If I can follow up on the ARPU side of the question. We tried to flow those forward. Is there anything happening on the retention strategy side that is having a meaningful impact on ARPUs?

Robert D. Marcus

Look, the reality is we're operating in a competitive marketplace. And on the front end due to the promotional aggressiveness that we've executed in order to continue to capture share in this environment, customers are coming in at lower ARPUs than they previously did. And then on the other end of the Spectrum, given that our competitors are also aggressively promoting, the ARPUs of exiting customers have tended to be somewhat higher than they were previously. So there is a little bit happening on both ends.

Douglas D. Mitchelson - Deutsche Bank AG, Research Division

Then I guess the point would be as those more aggressively promoted to customers are stepping up in year 1 and year 2. Are you having any trouble getting the ARPUs up to a reasonable level?

Robert D. Marcus

That's not truly the name of the game. And we've been pretty good about rolling customers off of promotions. We spent a lot of energy and focus on it. I will say that one of the techniques we're implementing here is that our promotions of late have increasingly included value-added products and features like DVR, like premiums. And one of the things we're focused on which we've gotten pretty good early returns on is once we give the customers an opportunity to sample the value-added products, the magic, of course, is to converting them into paying customers, which generates more ARPU out of those incremental services. And so far, we're doing pretty well at that, so I think that's a promising opportunity for us.

Operator

Next question, Marci Ryvicker of Wells Fargo.

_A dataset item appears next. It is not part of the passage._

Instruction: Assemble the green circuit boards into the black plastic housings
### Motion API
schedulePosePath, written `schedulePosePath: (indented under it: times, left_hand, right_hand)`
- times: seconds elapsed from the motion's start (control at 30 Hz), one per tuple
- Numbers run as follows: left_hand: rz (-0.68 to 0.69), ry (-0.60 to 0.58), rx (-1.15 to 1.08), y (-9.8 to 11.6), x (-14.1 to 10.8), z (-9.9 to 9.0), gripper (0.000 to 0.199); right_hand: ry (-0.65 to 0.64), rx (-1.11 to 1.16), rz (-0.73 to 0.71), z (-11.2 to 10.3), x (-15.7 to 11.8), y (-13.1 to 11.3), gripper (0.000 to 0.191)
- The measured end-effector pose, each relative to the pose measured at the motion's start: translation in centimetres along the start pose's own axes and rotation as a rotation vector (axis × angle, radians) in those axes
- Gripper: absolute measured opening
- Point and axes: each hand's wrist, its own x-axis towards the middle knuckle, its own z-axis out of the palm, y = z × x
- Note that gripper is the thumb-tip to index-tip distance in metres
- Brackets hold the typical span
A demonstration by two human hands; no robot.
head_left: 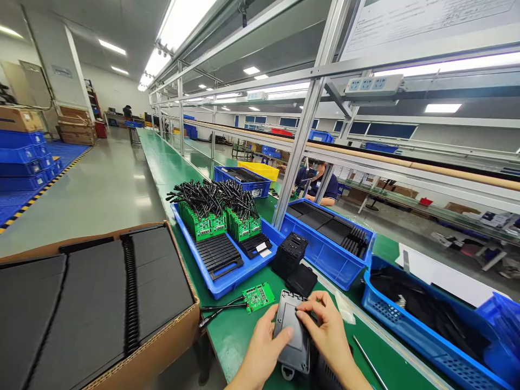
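Note:
My left hand [266, 346] grips a grey rectangular plastic housing [290, 352] by its left side, the thumb lying across its face. Over the upper right of that face, the thumb and forefinger of my right hand [325, 325] are pinched together; whatever is between them is too small to make out. Just left of the housing, a green circuit board [258, 298] with two black cables lies on the green bench. Beyond my hands are a flat black plastic piece [301, 280] and a stack of black plastic parts [289, 254].
A blue tray [221, 287] holds cabled boards and black panels. To its right are a blue bin [333, 265] of black panels and a blue basket [422, 330]. An open carton [182, 319] stands left, a metal rod [368, 360] right. Another person [331, 187] sits beyond the frame.

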Motion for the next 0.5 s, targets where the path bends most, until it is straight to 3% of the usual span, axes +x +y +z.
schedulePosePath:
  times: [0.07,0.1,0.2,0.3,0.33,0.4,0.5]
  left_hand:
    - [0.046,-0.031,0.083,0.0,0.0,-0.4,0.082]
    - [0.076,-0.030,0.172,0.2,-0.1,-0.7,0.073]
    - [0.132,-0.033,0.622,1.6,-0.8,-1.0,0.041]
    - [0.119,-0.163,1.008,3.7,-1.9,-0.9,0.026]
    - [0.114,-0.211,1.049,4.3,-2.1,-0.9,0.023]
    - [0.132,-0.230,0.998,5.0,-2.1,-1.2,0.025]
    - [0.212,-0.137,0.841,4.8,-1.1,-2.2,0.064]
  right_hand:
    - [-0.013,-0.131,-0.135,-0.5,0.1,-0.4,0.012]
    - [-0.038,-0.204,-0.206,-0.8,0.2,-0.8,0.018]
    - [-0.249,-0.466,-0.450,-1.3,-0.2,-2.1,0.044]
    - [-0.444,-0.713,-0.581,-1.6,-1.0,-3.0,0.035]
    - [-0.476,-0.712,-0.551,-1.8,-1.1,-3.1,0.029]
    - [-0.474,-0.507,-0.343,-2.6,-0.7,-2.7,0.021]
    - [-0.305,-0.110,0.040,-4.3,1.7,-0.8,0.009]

Marci Ryvicker - Wells Fargo Securities, LLC, Research Division

You had 2 events that occurred in the first quarter both impacting New York: the loss of MSG for a period of time and then the launch of the Aereo. Did you see any impact on subs in the quarter from either of these events? And then generally speaking, what are your thoughts on Aereo?

Glenn A. Britt

Okay. Two separate questions. We, of course, did not have MSG for a while. And it did have some impact, but I would editorialize and say it had amazingly little impact. That's usually less than you might have thought reading the press. So let's just leave that at that. Aereo, I think, is a very interesting idea. I have idea whether the courts will find it to be legal are not, but it's certainly something we're looking at. Obviously, we've been quite interested in the whole retransmission front, and so if it's found to be legal not paying retransmission consent, it's a very interesting thing.

Tom Robey

Thanks to everyone for joining us. And to give you little advance notice, our next quarterly earnings call, which will reflect second quarter results, will be on Thursday, August 2 at 8:30 a.m. Eastern Time. Thanks, and have a great day.

Operator

Thank you for participating in today's conference. You may now disconnect.